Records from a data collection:
=== Section Start ===
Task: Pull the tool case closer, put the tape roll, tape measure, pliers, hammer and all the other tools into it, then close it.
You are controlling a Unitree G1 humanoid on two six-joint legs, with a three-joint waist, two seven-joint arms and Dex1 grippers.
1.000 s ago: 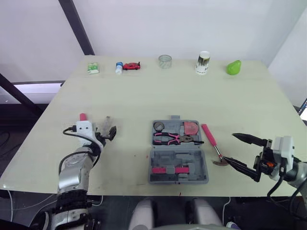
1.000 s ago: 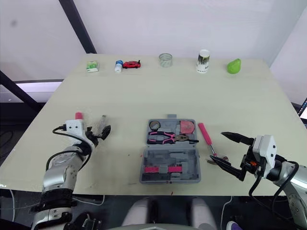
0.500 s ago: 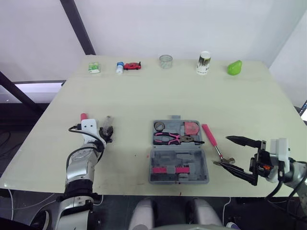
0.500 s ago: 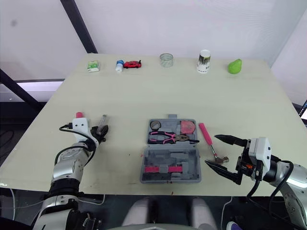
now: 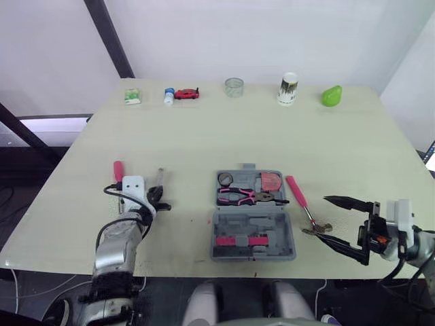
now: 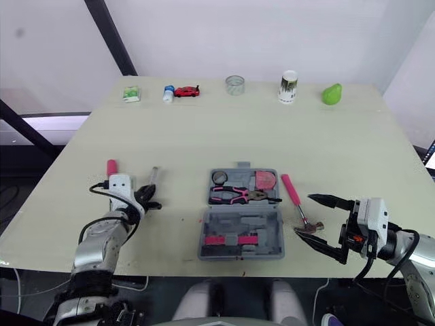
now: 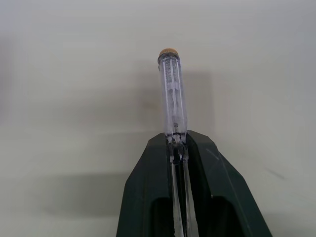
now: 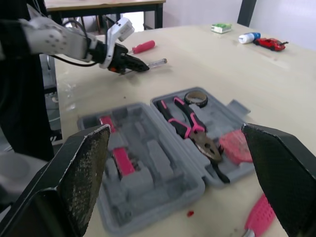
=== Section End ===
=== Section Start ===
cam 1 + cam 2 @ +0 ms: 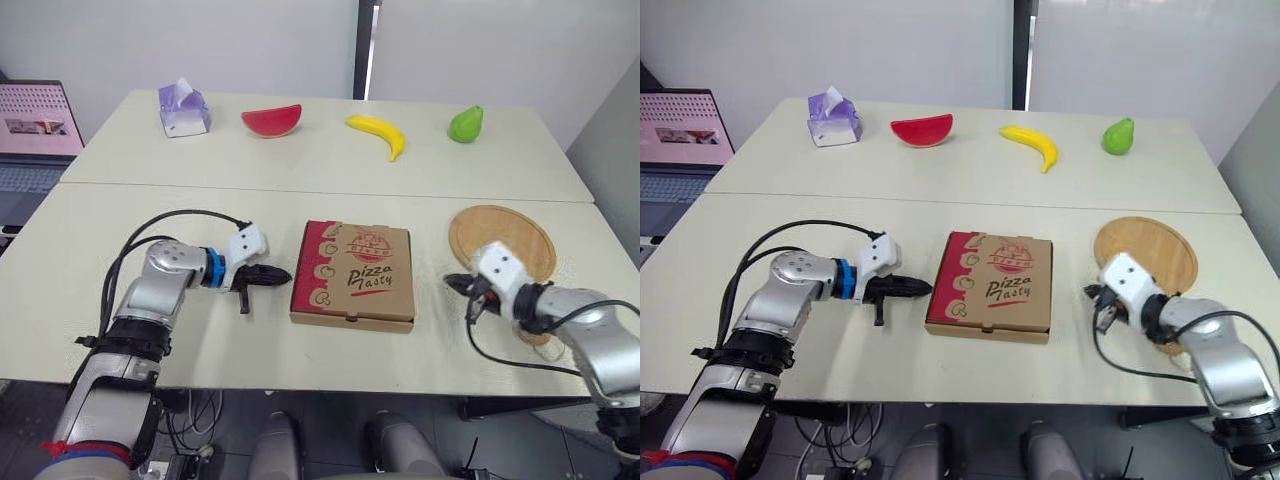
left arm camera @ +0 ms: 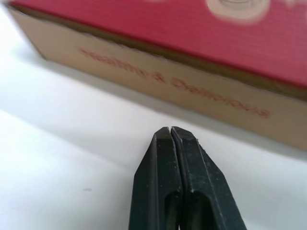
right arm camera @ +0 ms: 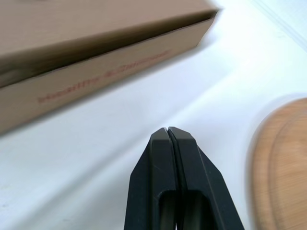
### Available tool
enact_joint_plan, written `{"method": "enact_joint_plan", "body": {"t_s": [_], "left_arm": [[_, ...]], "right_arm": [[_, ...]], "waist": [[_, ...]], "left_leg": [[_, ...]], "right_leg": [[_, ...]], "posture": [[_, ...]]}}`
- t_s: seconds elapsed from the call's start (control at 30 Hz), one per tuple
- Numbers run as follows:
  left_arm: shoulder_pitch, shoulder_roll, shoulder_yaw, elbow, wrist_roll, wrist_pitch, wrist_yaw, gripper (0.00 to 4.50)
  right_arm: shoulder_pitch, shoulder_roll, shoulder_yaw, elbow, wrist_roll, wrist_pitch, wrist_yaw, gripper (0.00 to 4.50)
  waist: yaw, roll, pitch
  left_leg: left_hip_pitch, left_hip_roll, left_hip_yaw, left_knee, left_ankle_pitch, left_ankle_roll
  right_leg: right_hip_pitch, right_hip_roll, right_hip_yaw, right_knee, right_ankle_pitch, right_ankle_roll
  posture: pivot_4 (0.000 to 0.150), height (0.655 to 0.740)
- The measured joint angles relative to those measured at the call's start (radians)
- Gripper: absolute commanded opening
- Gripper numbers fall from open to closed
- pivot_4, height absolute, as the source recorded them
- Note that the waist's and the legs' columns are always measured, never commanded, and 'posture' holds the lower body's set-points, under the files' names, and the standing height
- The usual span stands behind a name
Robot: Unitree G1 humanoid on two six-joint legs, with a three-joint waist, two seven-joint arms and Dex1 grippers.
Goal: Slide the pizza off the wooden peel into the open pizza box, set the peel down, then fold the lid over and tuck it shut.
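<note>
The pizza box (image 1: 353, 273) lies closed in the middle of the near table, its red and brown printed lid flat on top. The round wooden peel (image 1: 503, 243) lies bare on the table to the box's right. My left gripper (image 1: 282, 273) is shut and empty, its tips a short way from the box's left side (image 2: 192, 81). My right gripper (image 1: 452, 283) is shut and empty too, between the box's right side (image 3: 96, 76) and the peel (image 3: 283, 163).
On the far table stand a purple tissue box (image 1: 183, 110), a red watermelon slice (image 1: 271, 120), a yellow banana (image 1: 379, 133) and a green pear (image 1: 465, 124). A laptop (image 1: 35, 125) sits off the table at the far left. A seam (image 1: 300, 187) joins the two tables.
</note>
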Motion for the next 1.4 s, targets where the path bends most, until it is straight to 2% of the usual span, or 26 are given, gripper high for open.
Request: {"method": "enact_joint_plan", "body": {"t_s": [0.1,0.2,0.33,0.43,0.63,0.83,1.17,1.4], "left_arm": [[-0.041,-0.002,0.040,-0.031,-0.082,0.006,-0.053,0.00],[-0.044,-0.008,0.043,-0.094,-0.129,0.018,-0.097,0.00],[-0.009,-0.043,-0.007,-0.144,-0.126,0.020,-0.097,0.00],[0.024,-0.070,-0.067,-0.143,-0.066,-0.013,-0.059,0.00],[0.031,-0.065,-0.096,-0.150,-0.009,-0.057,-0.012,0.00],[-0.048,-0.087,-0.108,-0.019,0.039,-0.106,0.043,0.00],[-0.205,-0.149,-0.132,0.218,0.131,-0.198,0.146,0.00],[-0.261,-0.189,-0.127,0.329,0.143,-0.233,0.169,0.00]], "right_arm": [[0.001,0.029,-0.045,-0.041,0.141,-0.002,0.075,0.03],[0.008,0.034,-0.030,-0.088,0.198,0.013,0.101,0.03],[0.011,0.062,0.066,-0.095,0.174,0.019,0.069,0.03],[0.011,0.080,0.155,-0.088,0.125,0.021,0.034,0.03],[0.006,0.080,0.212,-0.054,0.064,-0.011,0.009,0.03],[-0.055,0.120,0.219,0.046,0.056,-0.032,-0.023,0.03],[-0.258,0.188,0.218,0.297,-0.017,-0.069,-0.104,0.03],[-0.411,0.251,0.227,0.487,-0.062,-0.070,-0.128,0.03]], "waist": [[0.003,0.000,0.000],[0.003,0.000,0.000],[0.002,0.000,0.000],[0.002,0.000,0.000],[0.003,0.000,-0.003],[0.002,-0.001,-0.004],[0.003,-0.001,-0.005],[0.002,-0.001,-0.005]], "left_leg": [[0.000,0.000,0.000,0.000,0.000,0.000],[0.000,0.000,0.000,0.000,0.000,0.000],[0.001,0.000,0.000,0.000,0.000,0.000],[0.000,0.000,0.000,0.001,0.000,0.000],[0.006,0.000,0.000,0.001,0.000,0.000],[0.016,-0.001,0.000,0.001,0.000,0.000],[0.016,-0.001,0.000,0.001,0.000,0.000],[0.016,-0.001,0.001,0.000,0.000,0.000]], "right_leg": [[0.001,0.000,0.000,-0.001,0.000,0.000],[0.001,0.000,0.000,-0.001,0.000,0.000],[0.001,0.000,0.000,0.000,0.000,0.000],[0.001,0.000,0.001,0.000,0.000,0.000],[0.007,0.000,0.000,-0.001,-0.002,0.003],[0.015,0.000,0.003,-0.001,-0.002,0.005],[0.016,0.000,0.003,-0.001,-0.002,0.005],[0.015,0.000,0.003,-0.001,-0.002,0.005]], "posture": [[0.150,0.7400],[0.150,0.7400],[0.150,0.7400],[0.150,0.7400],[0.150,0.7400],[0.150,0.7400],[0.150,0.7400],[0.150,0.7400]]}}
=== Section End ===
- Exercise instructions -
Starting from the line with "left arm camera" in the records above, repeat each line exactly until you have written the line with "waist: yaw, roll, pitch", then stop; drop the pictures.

- Result of this exercise -
left arm camera @ +0 ms: 
right arm camera @ +0 ms: 
### Available tool
enact_joint_plan, written `{"method": "enact_joint_plan", "body": {"t_s": [_], "left_arm": [[_, ...]], "right_arm": [[_, ...]], "waist": [[_, ...]], "left_leg": [[_, ...]], "right_leg": [[_, ...]], "posture": [[_, ...]]}}`
- t_s: seconds elapsed from the call's start (control at 30 Hz), one per tuple
- Numbers run as follows:
  left_arm: shoulder_pitch, shoulder_roll, shoulder_yaw, elbow, wrist_roll, wrist_pitch, wrist_yaw, gripper (0.00 to 4.50)
  right_arm: shoulder_pitch, shoulder_roll, shoulder_yaw, elbow, wrist_roll, wrist_pitch, wrist_yaw, gripper (0.00 to 4.50)
  waist: yaw, roll, pitch

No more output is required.